28 października 2011

Kiedy wstaje dzień, za oknem budzą się kolory.
Słońce maluje na ścianach senne jeszcze cienie.
Piję kawę i przeganiam sen spod powiek.
Chwytam kilka chwil.
Krople rosy na porannej szybie.
Różowo-niebieskie niebo.
Złotą piłkę, która schowała się za oknem samochodu.
Lubię takie poranki.
I lubię kolczastego cudaka, którego Chłopiec niedawno przyniósł do domu ;)
Ale o cudaku napiszę popołudniu.
Udanego piątku!






10 komentarzy:

  1. Dzień dobry!
    Kiedy wstawałam ok. 6.50 podobny obraz zobaczyłam za oknem. Załowałam że mam tak mało czasu żeby złapać aparat i uwiecznić ten malowniczy poczatek dnia. A tu proszę, niespodzianka...

    OdpowiedzUsuń
  2. dziś w Warszawie był bajeczny wschód słońca!
    zdjęć brak, żal mi było wychodzić z łóżka i z objęć dziecka po tych kilku dniach be Niego:)
    świetne te krople na szybie:)

    OdpowiedzUsuń
  3. tez mamy takiego cudaka. Jeżyka :) Jagna w przedszkolu zrobiła i z uśmiechem patrzy na nas teraz z parapetu :)

    OdpowiedzUsuń
  4. droga ewo, ja znowu wstaje o świcie i wraz ze wschodem słońca - niebawem moje wschody, niesamowite i niepowtarzalne, pozdrawiam, ewa

    OdpowiedzUsuń
  5. Mój poranek trochę w pędzie, ale ogromnie mnie cieszy taka słoneczna jesień.
    Zdjęcia przepiękne!!!

    OdpowiedzUsuń
  6. co oglądałaś wczoraj?

    OdpowiedzUsuń
  7. Nalow, dlatego właśnie mój aparat leży prawie zawsze pod ręką ;)

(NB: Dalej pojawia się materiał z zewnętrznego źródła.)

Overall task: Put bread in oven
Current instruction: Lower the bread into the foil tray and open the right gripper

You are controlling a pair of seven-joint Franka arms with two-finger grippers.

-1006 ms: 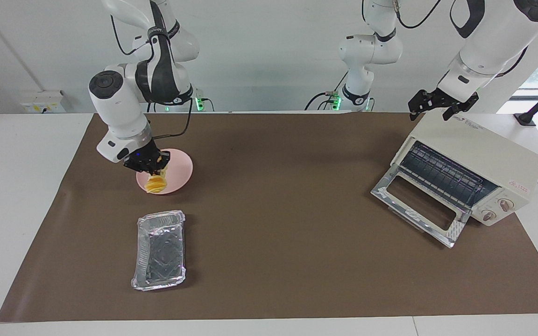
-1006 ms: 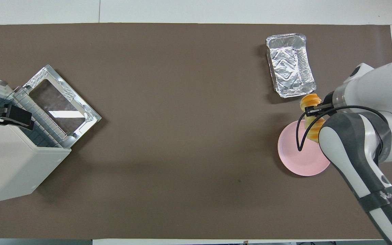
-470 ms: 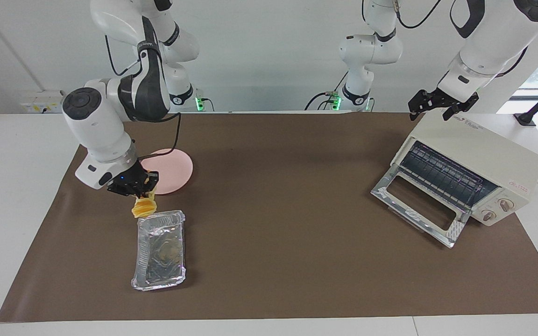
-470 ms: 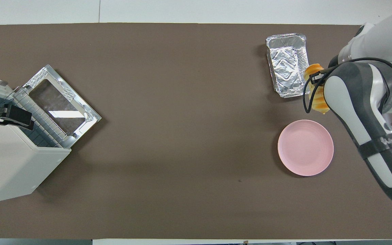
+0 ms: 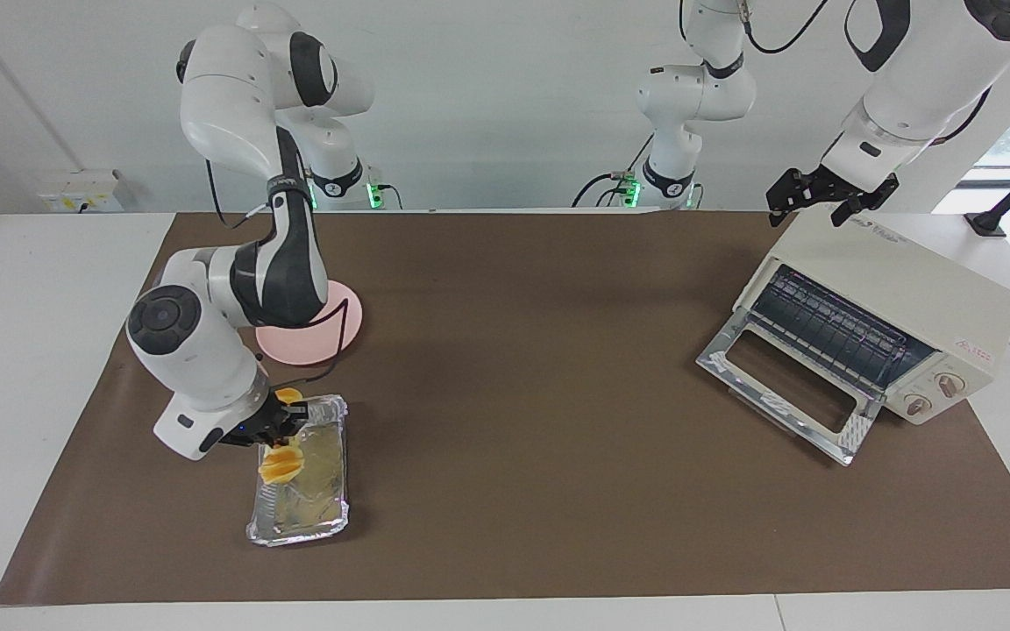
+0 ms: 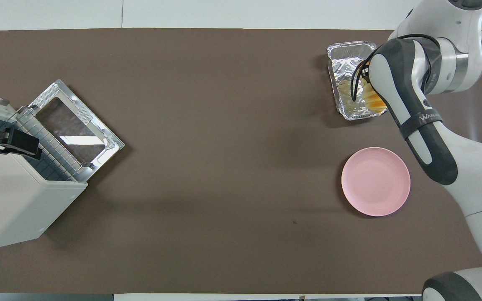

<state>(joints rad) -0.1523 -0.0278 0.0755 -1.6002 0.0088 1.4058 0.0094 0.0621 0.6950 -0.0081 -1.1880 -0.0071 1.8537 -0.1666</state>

    Delie, gdybym nie musiała wstawać, też spędziłabym poranek w ciepłych objęciach ;)))

    Magdalena, nasz też jeżyk. I nawet do jeżyka podobny!

    Ewo, czekam na Twoje wschody. Masz najpiękniejszy widok z okna ;)

    Mamis, nasze poranki prawie zawsze w pędzie ;)

    Anonimowy, o tym będzie za chwilę ;)

    OdpowiedzUsuń
  8. Też lubię wstawać razem ze słońcem, to jedne z moich nielicznych chwil tylko dla siebie :)
    Miłego weekendu!

    OdpowiedzUsuń
  9. Małgorzata, u nas cały dom wstaje o świcie ;) Chwila dla mnie zaczyna się, kiedy wychodzę rano z przedszkola.

    OdpowiedzUsuń
  10. piękne kolory, Ewo :)
    lubię Twoje zdjęcia. bardzo.

    muszę Ci się pochwalić, że ostatnio byłam w przedszkolu gościem. Opowiadałam o kolorowej Fabryce. Stres spory, ale uśmiech dzieci był wielką nagrodą.

    zasyłam tarchomińskie ucałowania!